> [ACTION ITEM]: Set down the data below without change, skipping the pictures it holds.

> [INPUT DATA]:
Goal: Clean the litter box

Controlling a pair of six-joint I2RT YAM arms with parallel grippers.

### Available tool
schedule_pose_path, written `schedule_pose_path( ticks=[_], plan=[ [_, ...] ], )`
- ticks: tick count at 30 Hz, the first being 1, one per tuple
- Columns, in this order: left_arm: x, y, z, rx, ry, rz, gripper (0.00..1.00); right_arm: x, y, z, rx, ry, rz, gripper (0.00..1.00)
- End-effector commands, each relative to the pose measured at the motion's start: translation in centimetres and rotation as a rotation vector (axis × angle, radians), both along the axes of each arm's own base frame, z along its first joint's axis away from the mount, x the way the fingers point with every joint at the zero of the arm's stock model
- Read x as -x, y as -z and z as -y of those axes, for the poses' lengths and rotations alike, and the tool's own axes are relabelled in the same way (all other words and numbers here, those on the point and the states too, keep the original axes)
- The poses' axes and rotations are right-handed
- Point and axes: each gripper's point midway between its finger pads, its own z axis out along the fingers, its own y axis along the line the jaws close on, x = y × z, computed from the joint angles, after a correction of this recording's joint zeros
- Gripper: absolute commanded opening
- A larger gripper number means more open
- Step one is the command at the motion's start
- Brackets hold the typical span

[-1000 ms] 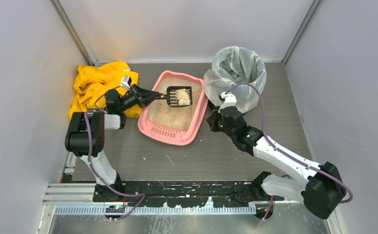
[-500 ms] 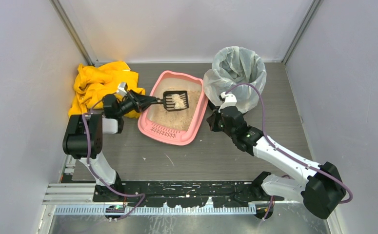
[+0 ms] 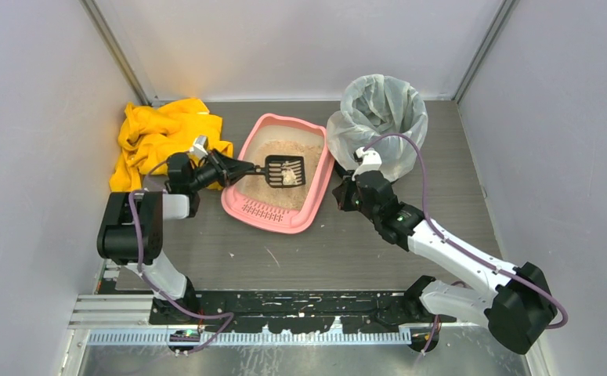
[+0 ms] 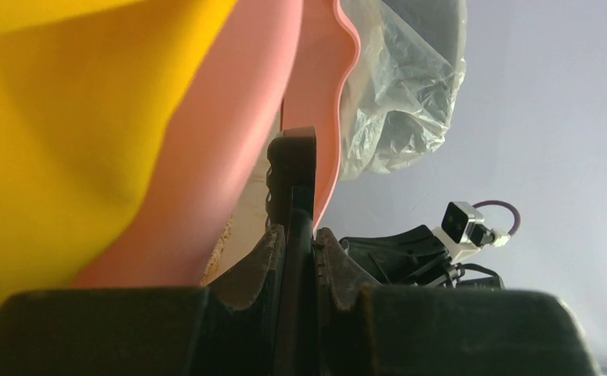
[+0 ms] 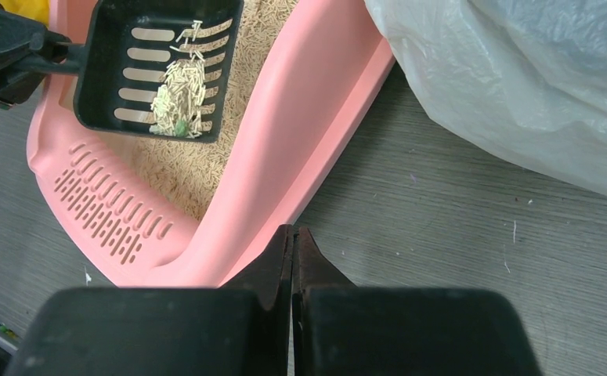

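Note:
The pink litter box (image 3: 278, 218) lies mid-table with beige litter in it, its slotted lip toward me. My left gripper (image 3: 229, 167) is shut on the handle of a black slotted scoop (image 3: 284, 171), held over the litter. A small heap of pellets with a green bit (image 5: 181, 125) lies in the scoop (image 5: 159, 66). In the left wrist view the handle (image 4: 298, 196) sits clamped in the left gripper (image 4: 300, 235), beside the box wall (image 4: 229, 117). My right gripper (image 3: 345, 192) is shut and empty, its tips (image 5: 293, 233) just outside the box's right wall (image 5: 284, 149).
A round bin with a clear plastic liner (image 3: 378, 117) stands right of the box, close behind my right gripper; its liner (image 5: 519, 86) bulges over the table. A crumpled yellow cloth (image 3: 155, 137) lies left of the box. Grey walls close in on three sides.
The scoop has come slightly toward me over the litter, and the heap of pellets in it has shrunk. The right arm has barely moved.

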Motion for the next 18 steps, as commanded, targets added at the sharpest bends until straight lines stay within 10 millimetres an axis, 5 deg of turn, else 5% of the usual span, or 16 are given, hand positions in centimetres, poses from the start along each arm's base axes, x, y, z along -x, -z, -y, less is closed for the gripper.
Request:
schedule_pose_path(
  ticks=[1,5,12,16,18],
  plan=[
    [0.1,-1.6,-0.1,-0.031,0.0,0.082,0.0,-0.7,-2.3,0.0,-0.04,0.018,0.065,0.01],
    [0.7,-1.9,1.1,0.027,0.036,0.092,0.0,-0.9,-2.0,-0.2,-0.042,0.014,0.061,0.01],
    [0.1,-2.3,-1.5,0.037,-0.021,0.103,0.0,-0.9,-2.3,0.0,-0.039,0.016,0.068,0.01],
    [0.9,-1.5,1.2,0.01,0.034,0.075,0.0,-1.1,-1.8,0.3,-0.031,0.028,0.065,0.01],
    [0.6,-1.7,0.1,0.035,-0.002,0.086,0.0,-1.2,-2.0,0.1,-0.038,0.026,0.062,0.01]
  ],
)
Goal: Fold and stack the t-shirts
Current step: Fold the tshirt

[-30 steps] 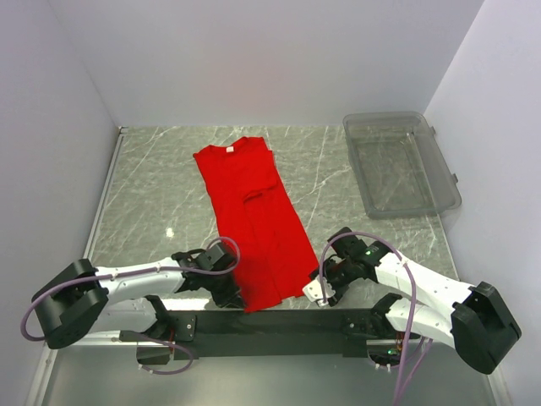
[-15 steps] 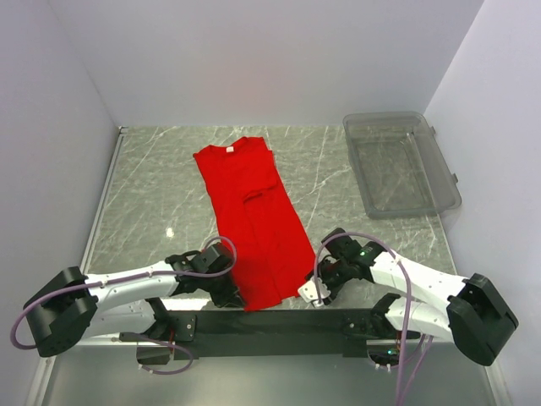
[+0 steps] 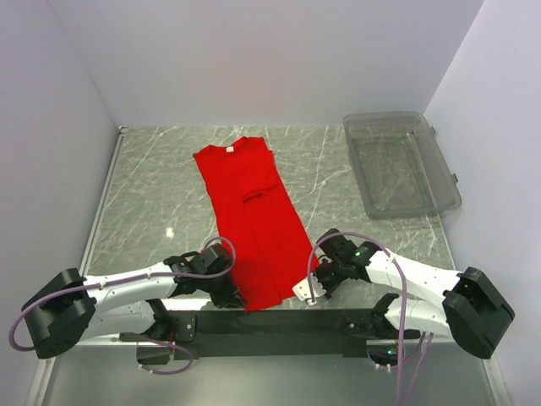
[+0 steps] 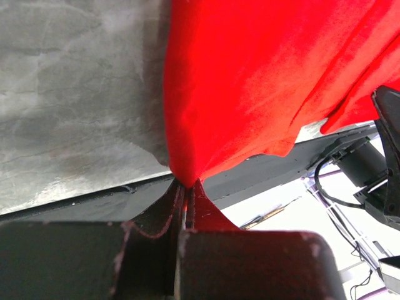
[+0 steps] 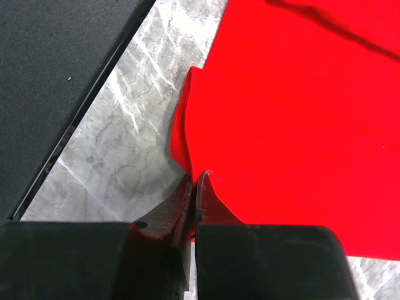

> [WRITTEN SOLUTION]:
Goal: Clean the litter box

Controlling a pair of six-joint I2RT YAM arms with parallel grippers.

### Available tool
schedule_pose_path, written `schedule_pose_path( ticks=[_], plan=[ [_, ...] ], )`
- ticks: tick count at 30 Hz, the first being 1, one per tuple
- Columns, in this order: left_arm: x, y, z, rx, ry, rz, gripper (0.00..1.00); right_arm: x, y, z, rx, ry, rz, gripper (0.00..1.00)
- End-effector commands, each relative to the pose measured at the motion's start: translation in centimetres and rotation as a rotation vector (axis × angle, radians), both along the axes of each arm's own base frame, z along its first joint's axis away from the mount, x the way the fingers point with every joint at the zero of the arm's stock model
- Read x as -x, y as -z and z as -y of those axes, for the poses' lengths and rotations alike, and the tool's own axes are relabelled in the same way (all other words and numbers here, those on the point and the states too, keep the original axes)
- The poses' axes and rotations are right-handed
- Point and axes: each gripper's point midway between its finger pads, its own z axis out along the fingers, its own y axis along the line the jaws close on, x = y × z, computed from the joint angles, after a correction of this recording's joint zeros
- Gripper: absolute commanded opening
- A larger gripper number means more open
- Step one is the command at the motion's start
- Brackets hold the typical span

[-1000 ms] 
[-500 ms] 
[+0 ms] 
[+0 ms] 
[+0 ms] 

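Note:
The pink litter box (image 3: 278, 218) lies mid-table with beige litter in it, its slotted lip toward me. My left gripper (image 3: 229, 167) is shut on the handle of a black slotted scoop (image 3: 284, 171), held over the litter. A small heap of pellets with a green bit (image 5: 181, 125) lies in the scoop (image 5: 159, 66). In the left wrist view the handle (image 4: 298, 196) sits clamped in the left gripper (image 4: 300, 235), beside the box wall (image 4: 229, 117). My right gripper (image 3: 345, 192) is shut and empty, its tips (image 5: 293, 233) just outside the box's right wall (image 5: 284, 149).
A round bin with a clear plastic liner (image 3: 378, 117) stands right of the box, close behind my right gripper; its liner (image 5: 519, 86) bulges over the table. A crumpled yellow cloth (image 3: 155, 137) lies left of the box. Grey walls close in on three sides.
The scoop has come slightly toward me over the litter, and the heap of pellets in it has shrunk. The right arm has barely moved.
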
Motion for the next 18 steps, as commanded, targets added at the sharpest bends until straight lines stay within 10 millimetres an axis, 5 deg of turn, else 5% of the usual span, or 16 are given, hand positions in centimetres, poses from the start along each arm's base axes, x, y, z along -x, -z, -y, less is closed for the gripper.
Request:
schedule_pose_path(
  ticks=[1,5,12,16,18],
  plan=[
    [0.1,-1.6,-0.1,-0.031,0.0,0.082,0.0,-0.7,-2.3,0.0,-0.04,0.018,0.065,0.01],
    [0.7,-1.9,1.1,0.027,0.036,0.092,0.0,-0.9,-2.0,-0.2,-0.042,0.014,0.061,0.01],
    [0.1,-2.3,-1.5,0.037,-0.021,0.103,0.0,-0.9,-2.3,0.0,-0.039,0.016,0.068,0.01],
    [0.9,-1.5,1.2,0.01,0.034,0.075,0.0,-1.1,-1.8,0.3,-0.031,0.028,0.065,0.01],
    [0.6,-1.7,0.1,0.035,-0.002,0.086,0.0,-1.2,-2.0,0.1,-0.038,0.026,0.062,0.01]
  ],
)
Goal: Fold and stack the t-shirts
Current step: Fold the tshirt

[-30 steps] 
[-15 steps] 
[+0 steps] 
[+0 steps] 
[+0 steps] 

There is no more to the exercise.